• _GOAL OF THE EXERCISE_
Write out only the lines from the start of the entries up to and including the line with "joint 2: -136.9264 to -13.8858"; please skip the pictures.
========
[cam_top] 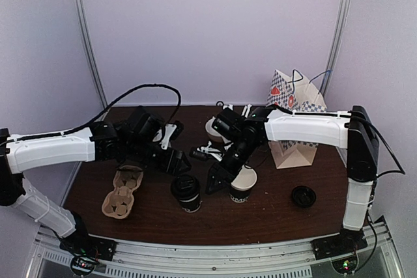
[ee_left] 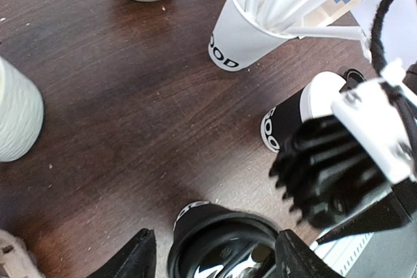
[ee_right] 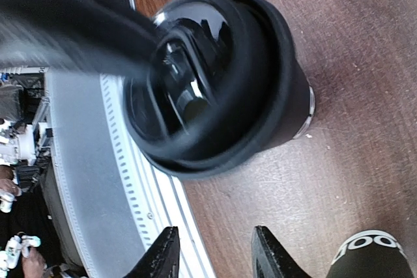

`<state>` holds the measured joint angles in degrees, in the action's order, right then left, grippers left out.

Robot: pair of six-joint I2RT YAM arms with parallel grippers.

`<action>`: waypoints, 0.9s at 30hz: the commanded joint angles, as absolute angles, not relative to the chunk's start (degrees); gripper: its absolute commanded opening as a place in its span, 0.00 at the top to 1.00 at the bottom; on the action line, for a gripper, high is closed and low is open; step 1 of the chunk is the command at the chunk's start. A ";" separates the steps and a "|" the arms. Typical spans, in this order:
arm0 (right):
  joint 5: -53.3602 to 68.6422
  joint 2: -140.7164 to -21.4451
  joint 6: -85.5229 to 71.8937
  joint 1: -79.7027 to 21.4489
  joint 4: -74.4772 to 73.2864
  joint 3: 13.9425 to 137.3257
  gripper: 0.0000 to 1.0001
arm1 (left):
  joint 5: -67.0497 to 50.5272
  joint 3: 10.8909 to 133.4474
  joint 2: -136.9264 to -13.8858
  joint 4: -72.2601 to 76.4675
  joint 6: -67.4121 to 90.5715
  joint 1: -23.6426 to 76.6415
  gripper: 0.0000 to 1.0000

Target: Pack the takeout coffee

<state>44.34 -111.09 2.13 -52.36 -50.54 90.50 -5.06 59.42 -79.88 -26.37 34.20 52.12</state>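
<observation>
Your left gripper (ee_left: 215,239) straddles the lidded cup (cam_top: 187,192) unclamped, while your right gripper (ee_right: 212,242) hangs part-open, empty, by the near edge of the table (ee_right: 339,161).

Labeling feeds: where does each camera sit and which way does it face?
Top external: above, behind the robot, looking down at the table; left arm and right arm show.
Left wrist: faces down; left gripper straddles the lidded cup.
Right wrist: faces down toward the near rail; right gripper shows.
Shared: all see the lidded cup.

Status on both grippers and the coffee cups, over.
Left gripper open, straddling lidded cup. Right gripper open, empty, close alongside. Other cup unlidded, lid loose on table. Cup carrier empty.
</observation>
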 commanded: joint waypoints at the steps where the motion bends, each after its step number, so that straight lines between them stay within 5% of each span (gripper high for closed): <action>1: 47.69 -112.01 0.07 -52.15 -49.75 91.25 0.58 | -2.98 57.80 -75.54 -31.10 35.70 51.63 0.36; 27: 45.27 -117.84 0.25 -49.45 -52.62 99.55 0.65 | -14.06 45.24 -69.02 -20.13 44.00 51.25 0.41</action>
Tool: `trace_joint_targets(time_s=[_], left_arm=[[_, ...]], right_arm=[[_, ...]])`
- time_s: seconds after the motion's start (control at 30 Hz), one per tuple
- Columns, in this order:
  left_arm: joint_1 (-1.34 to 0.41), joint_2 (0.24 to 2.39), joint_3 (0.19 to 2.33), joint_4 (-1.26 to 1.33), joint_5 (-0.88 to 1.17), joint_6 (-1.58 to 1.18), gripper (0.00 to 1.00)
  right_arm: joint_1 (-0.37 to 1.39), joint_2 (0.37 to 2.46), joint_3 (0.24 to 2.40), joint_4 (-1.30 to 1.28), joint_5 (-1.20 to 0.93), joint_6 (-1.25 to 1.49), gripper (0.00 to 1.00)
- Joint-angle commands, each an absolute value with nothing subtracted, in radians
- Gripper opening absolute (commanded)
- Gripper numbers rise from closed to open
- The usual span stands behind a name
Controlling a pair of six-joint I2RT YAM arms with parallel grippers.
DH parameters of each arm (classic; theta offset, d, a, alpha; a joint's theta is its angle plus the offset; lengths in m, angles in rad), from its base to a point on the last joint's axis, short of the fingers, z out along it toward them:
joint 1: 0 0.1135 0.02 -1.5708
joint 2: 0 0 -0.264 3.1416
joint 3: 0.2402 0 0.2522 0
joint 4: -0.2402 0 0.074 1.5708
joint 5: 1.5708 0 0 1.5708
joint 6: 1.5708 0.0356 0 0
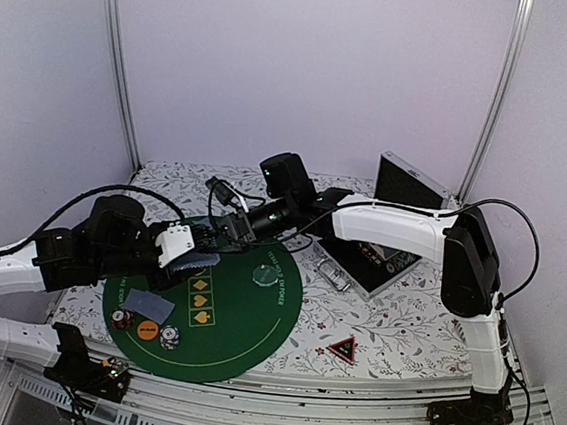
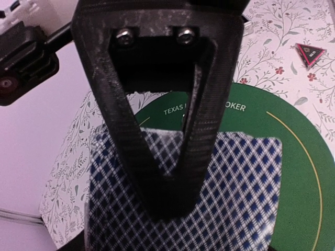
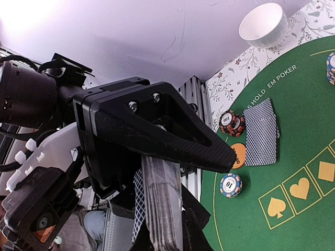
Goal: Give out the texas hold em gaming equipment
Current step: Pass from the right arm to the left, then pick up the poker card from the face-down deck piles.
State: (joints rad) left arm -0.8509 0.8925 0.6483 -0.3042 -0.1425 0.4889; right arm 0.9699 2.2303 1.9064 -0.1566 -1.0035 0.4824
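Observation:
My left gripper [image 1: 196, 261] is shut on a blue-checked playing card [image 2: 235, 193] and holds it over the left part of the green poker mat [image 1: 253, 320]; its finger [image 2: 172, 172] lies across the card. My right gripper [image 1: 224, 231] is shut on a deck of cards [image 3: 162, 204], held edge-on close above the left gripper. On the mat lie a small pile of cards [image 1: 149, 305], a red-black chip stack [image 1: 122, 320], an orange disc [image 1: 147, 332], a blue-white chip stack [image 1: 169, 337] and a clear disc [image 1: 262, 274]. A red-black triangle token [image 1: 342, 348] lies off the mat.
An open case [image 1: 380, 252] with its lid [image 1: 407, 184] raised stands at the back right, a clear item [image 1: 333, 275] beside it. A white ribbed cup [image 3: 264, 23] stands off the mat's edge. Another chip stack [image 3: 331, 68] shows at the right wrist view's edge.

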Motion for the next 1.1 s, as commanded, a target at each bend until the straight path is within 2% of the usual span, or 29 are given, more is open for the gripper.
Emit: trace_joint_targets(time_s=[0.0, 0.07, 0.23, 0.33, 0.63, 1.0, 1.07], left_arm=[[-0.856, 0.864, 0.668, -0.294, -0.133, 0.479, 0.58], [-0.854, 0.854, 0.662, -0.291, -0.129, 0.48, 0.56], [-0.855, 0.852, 0.66, -0.29, -0.133, 0.481, 0.56], [-0.855, 0.852, 0.66, -0.289, -0.142, 0.483, 0.56], [-0.855, 0.839, 0.655, -0.284, -0.142, 0.482, 0.56], [-0.855, 0.845, 0.655, -0.284, -0.141, 0.482, 0.56], [-0.855, 0.847, 0.655, -0.285, -0.14, 0.482, 0.56]], right_arm=[[0.996, 2.174, 1.905, -0.169, -1.043, 0.454, 0.03], [0.995, 2.173, 1.904, -0.17, -1.037, 0.453, 0.08], [0.995, 2.173, 1.907, -0.178, -1.013, 0.457, 0.31], [0.996, 2.171, 1.908, -0.215, -0.977, 0.449, 0.37], [0.955, 2.111, 1.853, -0.315, -0.824, 0.411, 0.39], [0.953, 2.074, 1.861, -0.377, -0.808, 0.368, 0.39], [0.954, 2.067, 1.871, -0.383, -0.83, 0.359, 0.43]])
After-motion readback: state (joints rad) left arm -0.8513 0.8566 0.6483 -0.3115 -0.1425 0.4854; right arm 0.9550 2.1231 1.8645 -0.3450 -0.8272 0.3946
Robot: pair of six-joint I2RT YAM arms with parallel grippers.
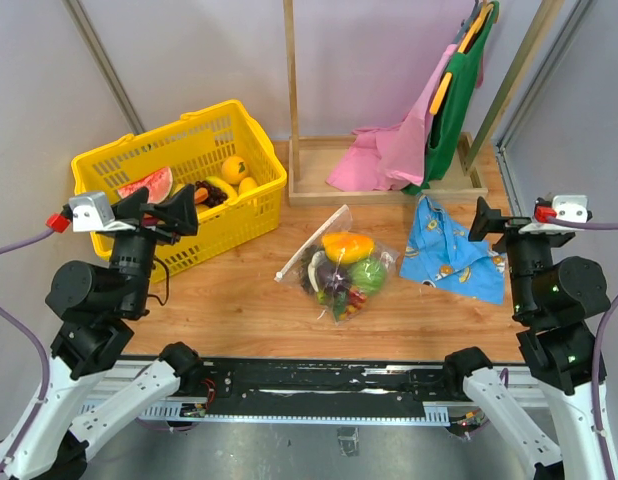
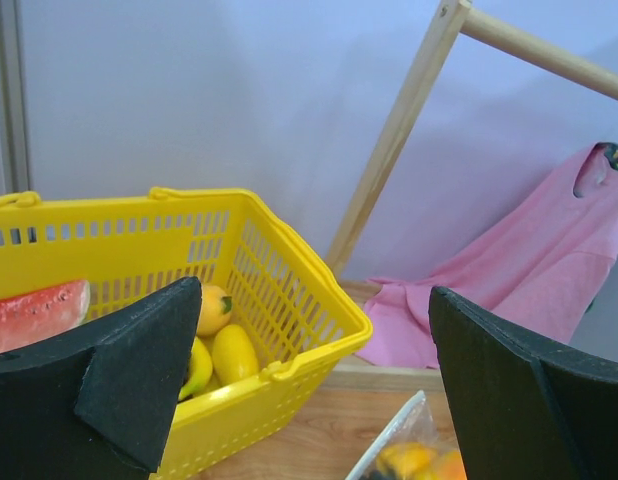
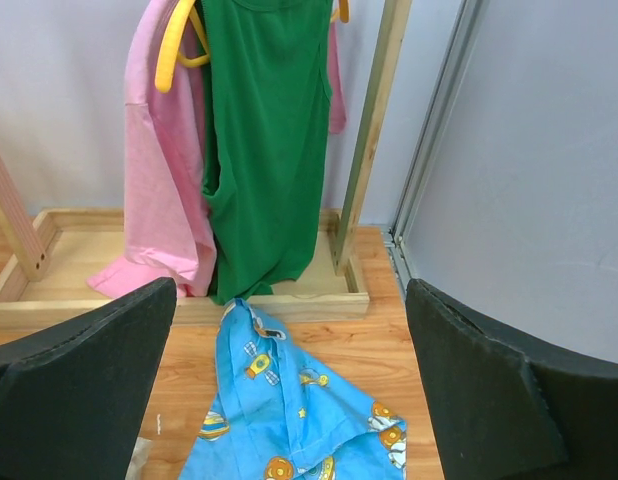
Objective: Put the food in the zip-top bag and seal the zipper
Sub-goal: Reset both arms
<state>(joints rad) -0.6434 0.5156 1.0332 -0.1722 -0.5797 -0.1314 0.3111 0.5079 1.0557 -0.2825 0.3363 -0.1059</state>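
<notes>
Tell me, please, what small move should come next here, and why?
Probably lower the left gripper onto the zipper of the zip-top bag and pinch along it: food sits inside, the right gripper is likewise open and away, and I cannot tell whether the strip is sealed.

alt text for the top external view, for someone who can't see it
A clear zip-top bag holding toy food lies mid-table, with the left gripper and right gripper raised either side, both open and empty. A yellow basket sits far left, a blue cloth at right.
</notes>
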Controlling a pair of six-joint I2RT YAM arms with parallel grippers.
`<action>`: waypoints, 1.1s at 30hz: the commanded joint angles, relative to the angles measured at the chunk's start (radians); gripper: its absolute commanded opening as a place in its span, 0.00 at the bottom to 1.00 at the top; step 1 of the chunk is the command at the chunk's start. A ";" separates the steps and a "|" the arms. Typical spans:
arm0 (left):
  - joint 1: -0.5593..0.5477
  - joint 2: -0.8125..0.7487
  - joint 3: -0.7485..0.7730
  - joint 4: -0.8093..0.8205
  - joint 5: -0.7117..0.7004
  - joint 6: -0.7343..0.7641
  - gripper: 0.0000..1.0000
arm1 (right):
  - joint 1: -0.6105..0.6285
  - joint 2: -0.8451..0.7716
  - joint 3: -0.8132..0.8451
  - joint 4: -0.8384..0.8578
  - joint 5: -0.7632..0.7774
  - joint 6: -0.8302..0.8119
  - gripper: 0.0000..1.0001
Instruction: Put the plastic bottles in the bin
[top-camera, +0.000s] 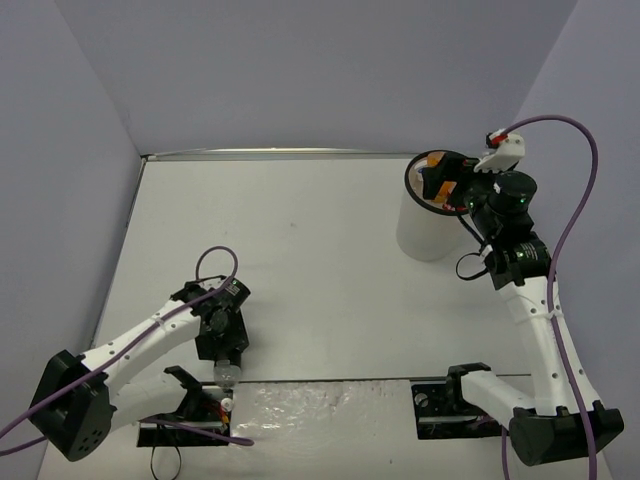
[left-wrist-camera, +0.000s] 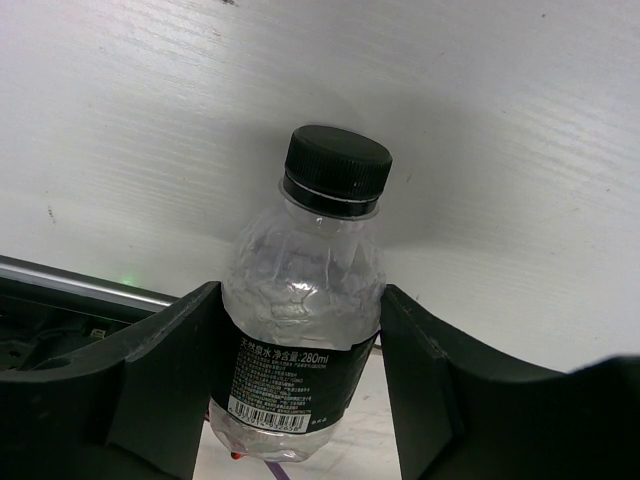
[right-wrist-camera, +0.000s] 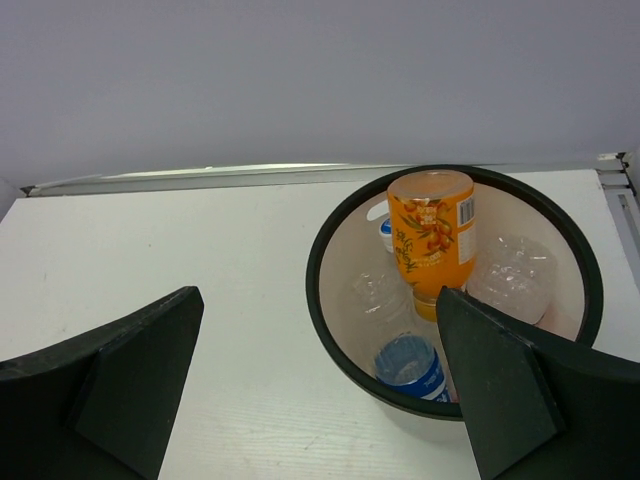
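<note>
My left gripper (top-camera: 227, 362) (left-wrist-camera: 300, 300) is shut on a short clear bottle with a black cap and black label (left-wrist-camera: 305, 300), near the table's front edge (top-camera: 228, 376). Both fingers press its sides. The white bin with a black rim (top-camera: 425, 238) stands at the far right. In the right wrist view the bin (right-wrist-camera: 316, 275) holds an orange bottle (right-wrist-camera: 432, 235), a blue-labelled bottle (right-wrist-camera: 412, 368) and crumpled clear bottles (right-wrist-camera: 515, 275). My right gripper (top-camera: 447, 186) (right-wrist-camera: 320, 300) is open and empty just above the bin's rim.
The arm mounts (top-camera: 455, 405) and a wrinkled clear sheet (top-camera: 300, 405) lie along the front edge. Purple cables (top-camera: 580, 200) loop beside the arms. Grey walls close the table on the left, back and right.
</note>
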 joint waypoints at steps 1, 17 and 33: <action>-0.018 -0.067 0.102 0.063 -0.009 0.092 0.00 | 0.006 -0.006 -0.026 0.084 -0.179 0.012 1.00; -0.264 -0.037 0.184 0.805 0.446 0.606 0.00 | 0.329 0.058 -0.327 0.370 -0.440 0.323 1.00; -0.272 -0.021 0.274 0.770 0.311 0.639 0.00 | 0.570 0.063 -0.418 0.239 -0.175 0.385 0.99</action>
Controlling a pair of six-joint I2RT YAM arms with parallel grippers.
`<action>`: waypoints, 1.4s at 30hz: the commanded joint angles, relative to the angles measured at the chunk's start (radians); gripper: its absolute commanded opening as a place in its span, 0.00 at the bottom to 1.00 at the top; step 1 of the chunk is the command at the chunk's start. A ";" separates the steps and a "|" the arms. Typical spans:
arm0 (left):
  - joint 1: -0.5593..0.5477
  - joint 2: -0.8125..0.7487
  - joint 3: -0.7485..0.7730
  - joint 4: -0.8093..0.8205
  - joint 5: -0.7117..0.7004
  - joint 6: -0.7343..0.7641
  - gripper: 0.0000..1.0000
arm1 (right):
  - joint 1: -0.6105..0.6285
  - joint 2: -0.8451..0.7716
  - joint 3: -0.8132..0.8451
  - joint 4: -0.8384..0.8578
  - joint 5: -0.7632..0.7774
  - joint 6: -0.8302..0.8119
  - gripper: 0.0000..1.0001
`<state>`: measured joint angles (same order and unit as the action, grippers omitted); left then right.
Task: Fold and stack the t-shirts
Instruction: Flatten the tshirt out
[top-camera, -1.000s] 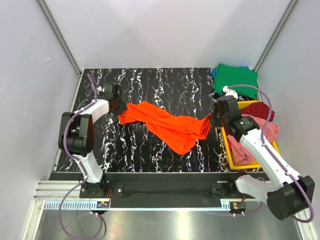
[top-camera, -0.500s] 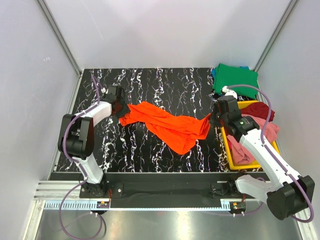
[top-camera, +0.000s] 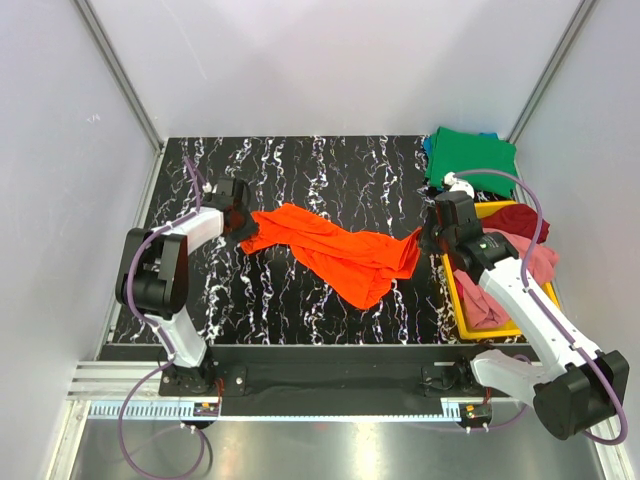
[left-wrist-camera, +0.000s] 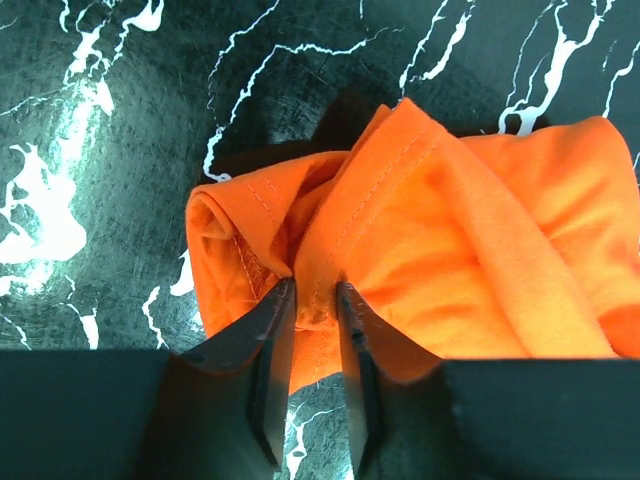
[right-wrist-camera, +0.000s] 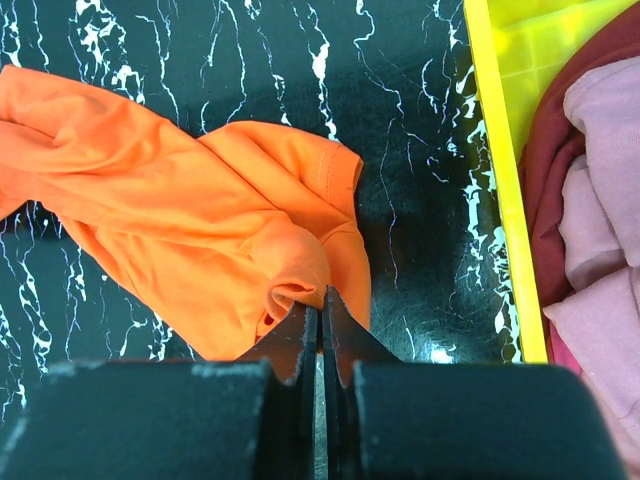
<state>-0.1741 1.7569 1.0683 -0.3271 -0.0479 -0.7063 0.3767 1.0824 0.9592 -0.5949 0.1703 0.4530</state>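
Observation:
The bright orange t-shirt (top-camera: 335, 250) lies bunched and stretched across the table between my two grippers. My left gripper (top-camera: 242, 224) is shut on a fold at the shirt's left end; the left wrist view shows orange cloth (left-wrist-camera: 450, 230) pinched between the fingers of that gripper (left-wrist-camera: 315, 310). My right gripper (top-camera: 428, 243) is shut on the shirt's right edge, its jaws pressed together on a small roll of the orange cloth (right-wrist-camera: 200, 220) in the right wrist view (right-wrist-camera: 321, 297). A green t-shirt (top-camera: 470, 158) lies at the back right, with a blue one (top-camera: 428, 146) peeking out under it.
A yellow plastic tray (top-camera: 455, 295) stands at the right edge, just right of my right gripper. It holds a dark red shirt (top-camera: 515, 220) and a pink shirt (top-camera: 538, 262). Its rim (right-wrist-camera: 495, 150) and those shirts show in the right wrist view. Grey walls enclose the table.
My left gripper has moved a little to the right and nearer, taking the shirt's left end with it, so the cloth there is more bunched. The right arm has not moved.

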 joint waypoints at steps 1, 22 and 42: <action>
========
• _EXERCISE ANSWER_
[cam_top] 
[ee_left] 
[ee_right] 

`<state>` holds the measured joint angles in degrees, in the action's order, right then left, grippers left out.

Robot: pair of six-joint I2RT YAM arms with parallel grippers.

`<action>`: waypoints, 0.9s at 30hz: the commanded joint angles, as absolute angles, not relative to the chunk's start (degrees); gripper: its absolute commanded opening as a place in its span, 0.00 at the top to 1.00 at the bottom; on the action line, for a gripper, high is closed and low is open; step 1 of the chunk is the command at the chunk's start. A ";" separates the steps and a "|" the arms. Typical spans, in this order:
arm0 (right):
  joint 5: -53.3602 to 68.6422
  joint 2: -140.7164 to -21.4451
  joint 6: -85.5229 to 71.8937
  joint 1: -79.7027 to 21.4489
  joint 4: -74.4772 to 73.2864
  joint 3: 13.9425 to 137.3257
  gripper: 0.0000 to 1.0001
arm1 (left):
  joint 5: -67.0497 to 50.5272
  joint 3: 10.8909 to 133.4474
  joint 2: -136.9264 to -13.8858

What the answer needed to say has been said.